Los Angeles Times

N.Y. Fed president to retire in 2018

- Associated press

William Dudley, president of the Federal Reserve Bank of New York and a key ally of Fed chief Janet L. Yellen, will retire in mid-2018, creating another opening in the top ranks of decisionma­king at the nation’s central bank.

The New York Fed’s announceme­nt Monday followed President Trump’s nomination last week of Jerome H. Powell to succeed Yellen as chair in February and the departure last month of Stanley Fischer as vice chair. The Fed’s board also has three additional vacancies.

The New York Fed said Dudley, 64, intended to step down in the middle of next year to ensure that his successor would be in place well before the mandatory end of his term in January 2019.

The head of the New York Fed is a permanent voting member of the Fed policymaki­ng committee that sets interest rates. The Fed’s seven board members and five of the 12 regional bank presidents sit on the panel. Unlike the New York Fed president, other regional bank chiefs vote on a rotating basis.

Trump hasn’t announced nomination­s for the three other board jobs, and Yellen hasn’t said whether she will remain on the board once her term as chair ends Feb. 3. Her separate term on the board runs until 2024.

The New York Fed announced that a search committee had been formed to choose a successor to Dudley, who joined the New York Fed in 2007 after more than two decades at Goldman Sachs. After overseeing the New York Fed’s securities operations for two years, Dudley succeeded Timothy Geithner as president of the New York Fed after Geithner became Treasury secretary in 2009.

Dudley won praise for the work he did with Geithner and then-Fed Chairman Ben S. Bernanke to contain the fallout from the 2008 financial crisis.

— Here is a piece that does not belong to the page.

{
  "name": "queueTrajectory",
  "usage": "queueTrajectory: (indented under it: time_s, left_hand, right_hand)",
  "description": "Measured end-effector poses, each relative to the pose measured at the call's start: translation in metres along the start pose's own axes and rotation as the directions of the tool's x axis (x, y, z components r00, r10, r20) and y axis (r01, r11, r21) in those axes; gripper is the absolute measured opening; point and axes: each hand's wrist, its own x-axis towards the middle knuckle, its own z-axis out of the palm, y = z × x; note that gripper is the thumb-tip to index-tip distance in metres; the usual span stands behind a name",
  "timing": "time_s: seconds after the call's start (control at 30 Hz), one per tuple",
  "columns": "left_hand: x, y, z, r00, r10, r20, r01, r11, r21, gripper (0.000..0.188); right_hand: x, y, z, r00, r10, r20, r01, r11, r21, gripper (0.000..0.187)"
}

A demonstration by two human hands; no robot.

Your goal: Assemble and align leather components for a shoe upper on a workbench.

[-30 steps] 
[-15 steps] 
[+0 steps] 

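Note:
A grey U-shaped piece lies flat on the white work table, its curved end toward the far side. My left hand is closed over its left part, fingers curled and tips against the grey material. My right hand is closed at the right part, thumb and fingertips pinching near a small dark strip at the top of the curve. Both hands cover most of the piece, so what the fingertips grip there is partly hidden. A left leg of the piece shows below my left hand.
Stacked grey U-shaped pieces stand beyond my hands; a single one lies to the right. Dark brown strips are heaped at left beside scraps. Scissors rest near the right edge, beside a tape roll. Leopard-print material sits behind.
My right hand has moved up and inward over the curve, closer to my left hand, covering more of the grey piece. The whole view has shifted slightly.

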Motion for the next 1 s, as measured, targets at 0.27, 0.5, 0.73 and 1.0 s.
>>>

A close supporter of Yellen, Dudley supported her cautious approach to raising the Fed’s benchmark rate and the plan the central bank has begun to gradually shrink its $4.5-trillion balance sheet, which is five times the size it was before the financial crisis.

The balance sheet contains $4.2 trillion in Treasury and mortgage bonds that the Fed bought since 2008 to help the economic recovery.

In a statement, Yellen praised Dudley for his “wise counsel and warm friendship throughout the years of the financial crisis and its aftermath.”